▶ [WHAT IS BEING ASKED]
Would you output the listing exactly, with every image omitted?

[[ SOURCE MATERIAL open ]]

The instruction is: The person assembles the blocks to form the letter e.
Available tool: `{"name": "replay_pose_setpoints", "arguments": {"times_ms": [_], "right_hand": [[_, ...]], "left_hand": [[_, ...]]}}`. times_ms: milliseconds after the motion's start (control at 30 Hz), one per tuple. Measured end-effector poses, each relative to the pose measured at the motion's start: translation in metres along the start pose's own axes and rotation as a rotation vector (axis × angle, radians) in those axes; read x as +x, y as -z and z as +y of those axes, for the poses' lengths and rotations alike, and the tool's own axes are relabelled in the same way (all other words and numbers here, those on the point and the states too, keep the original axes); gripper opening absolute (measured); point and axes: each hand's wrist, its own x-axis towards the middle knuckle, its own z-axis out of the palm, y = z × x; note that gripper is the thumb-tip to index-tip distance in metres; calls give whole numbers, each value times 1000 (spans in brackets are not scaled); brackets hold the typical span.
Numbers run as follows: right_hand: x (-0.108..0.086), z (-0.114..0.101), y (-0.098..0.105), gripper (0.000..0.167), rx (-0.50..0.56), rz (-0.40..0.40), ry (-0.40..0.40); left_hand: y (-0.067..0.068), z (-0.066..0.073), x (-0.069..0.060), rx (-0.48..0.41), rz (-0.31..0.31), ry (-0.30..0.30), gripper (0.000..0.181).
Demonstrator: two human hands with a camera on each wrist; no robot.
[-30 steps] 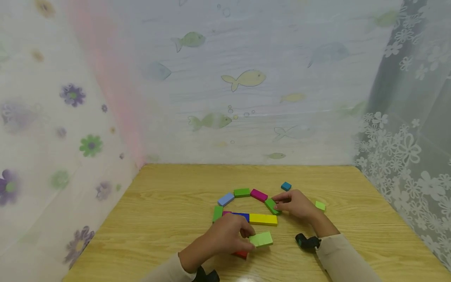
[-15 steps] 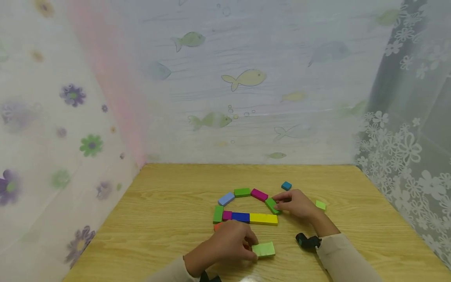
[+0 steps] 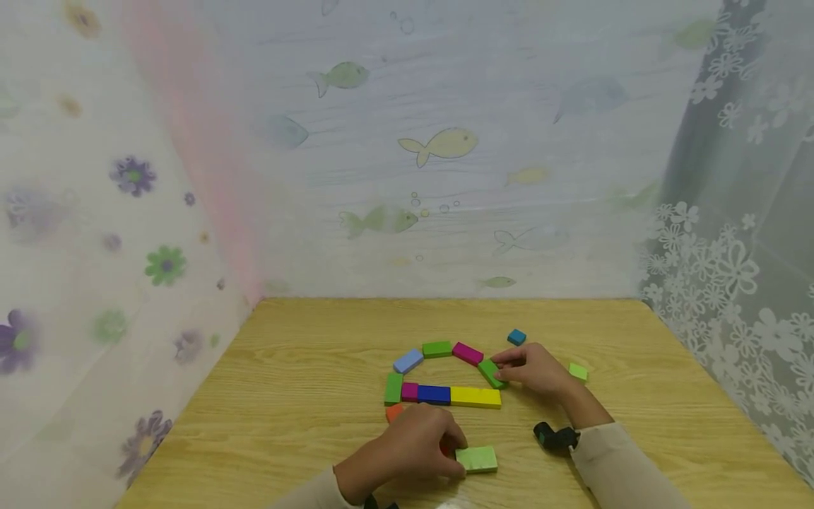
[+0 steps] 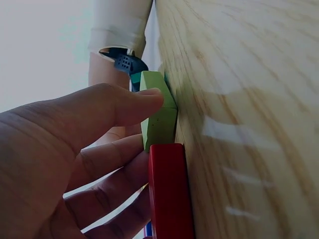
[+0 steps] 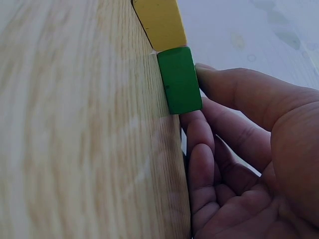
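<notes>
My left hand (image 3: 422,442) pinches a light green block (image 3: 477,459) low over the front of the table, thumb on its near side. In the left wrist view the light green block (image 4: 159,119) meets the end of a red block (image 4: 169,191), mostly hidden by the hand from above. My right hand (image 3: 537,371) holds a green block (image 3: 492,373) at the right end of an arc of blocks, thumb and forefinger at its sides. In the right wrist view this green block (image 5: 180,80) sits close to the yellow block (image 5: 162,22).
The arc also has magenta (image 3: 468,353), green (image 3: 437,349), light blue (image 3: 408,361) and left green (image 3: 393,389) blocks. Inside lies a row of small magenta (image 3: 410,392), dark blue (image 3: 434,394) and yellow (image 3: 475,397) blocks. An orange-red block (image 3: 394,412), a blue one (image 3: 516,337) and a lime one (image 3: 578,372) lie around.
My left hand has moved the light green block toward the front edge and slightly right, down beside the red block. My right hand stays on the green block.
</notes>
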Motion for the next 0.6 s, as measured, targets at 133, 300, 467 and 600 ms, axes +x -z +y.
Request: {"name": "replay_pose_setpoints", "arguments": {"times_ms": [133, 300, 467, 600], "right_hand": [[0, 0, 0, 38, 5, 3, -3], [-1, -1, 0, 38, 14, 1, -6], [-1, -1, -1, 38, 15, 1, -5], [0, -1, -1, 38, 17, 3, -7]], "left_hand": [[-2, -1, 1, -15, -2, 6, 23], [-3, -2, 2, -43, -11, 25, 22], [-2, -2, 0, -24, -2, 12, 22], [0, -3, -1, -2, 10, -10, 23]]}}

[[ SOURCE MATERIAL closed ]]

▶ [ANSWER TO THIS PROBLEM]
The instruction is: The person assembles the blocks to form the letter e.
Available tool: `{"name": "replay_pose_setpoints", "arguments": {"times_ms": [_], "right_hand": [[_, ...]], "left_hand": [[_, ...]]}}`. times_ms: milliseconds after the motion's start (control at 30 Hz), one per tuple. Measured end-effector poses, each relative to the pose measured at the motion's start: translation in metres along the start pose's own axes and rotation as a rotation vector (axis × angle, radians) in those axes; read x as +x, y as -z and z as +y of those axes, for the poses' lengths and rotations alike, and the tool's own axes are relabelled in the same way (all other words and numbers here, those on the point and the states too, keep the original axes); gripper opening absolute (measured); point and axes: each hand's wrist, its own x-axis towards the middle knuckle, its own z-axis out of the palm, y = z × x; note that gripper is the thumb-tip to index-tip distance in metres; calls give whole numbers, each value times 1000 (spans in brackets are not scaled); brackets hold the typical span.
Numbers run as follows: right_hand: x (-0.108..0.086), z (-0.114..0.101), y (-0.098..0.105), gripper (0.000..0.167), rx (-0.50..0.56), rz (-0.40..0.40), ry (-0.40..0.40); left_hand: y (-0.067..0.068), z (-0.066..0.073), x (-0.069..0.060), rx (-0.48..0.41), rz (-0.31..0.31), ry (-0.30..0.30), gripper (0.000..0.181).
Demonstrator: two human hands with a camera on each wrist; no robot.
[-30 steps] 
[-15 steps] 
[+0 steps] 
[+0 steps] 
[+0 steps] 
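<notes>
My left hand (image 3: 422,442) pinches a light green block (image 3: 477,459) low over the front of the table, thumb on its near side. In the left wrist view the light green block (image 4: 159,119) meets the end of a red block (image 4: 169,191), mostly hidden by the hand from above. My right hand (image 3: 537,371) holds a green block (image 3: 492,373) at the right end of an arc of blocks, thumb and forefinger at its sides. In the right wrist view this green block (image 5: 180,80) sits close to the yellow block (image 5: 162,22).
The arc also has magenta (image 3: 468,353), green (image 3: 437,349), light blue (image 3: 408,361) and left green (image 3: 393,389) blocks. Inside lies a row of small magenta (image 3: 410,392), dark blue (image 3: 434,394) and yellow (image 3: 475,397) blocks. An orange-red block (image 3: 394,412), a blue one (image 3: 516,337) and a lime one (image 3: 578,372) lie around.
My left hand has moved the light green block toward the front edge and slightly right, down beside the red block. My right hand stays on the green block.
</notes>
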Motion for the next 0.6 s, as measured, targets at 133, 300, 467 and 600 ms, axes +x -z +y.
Request: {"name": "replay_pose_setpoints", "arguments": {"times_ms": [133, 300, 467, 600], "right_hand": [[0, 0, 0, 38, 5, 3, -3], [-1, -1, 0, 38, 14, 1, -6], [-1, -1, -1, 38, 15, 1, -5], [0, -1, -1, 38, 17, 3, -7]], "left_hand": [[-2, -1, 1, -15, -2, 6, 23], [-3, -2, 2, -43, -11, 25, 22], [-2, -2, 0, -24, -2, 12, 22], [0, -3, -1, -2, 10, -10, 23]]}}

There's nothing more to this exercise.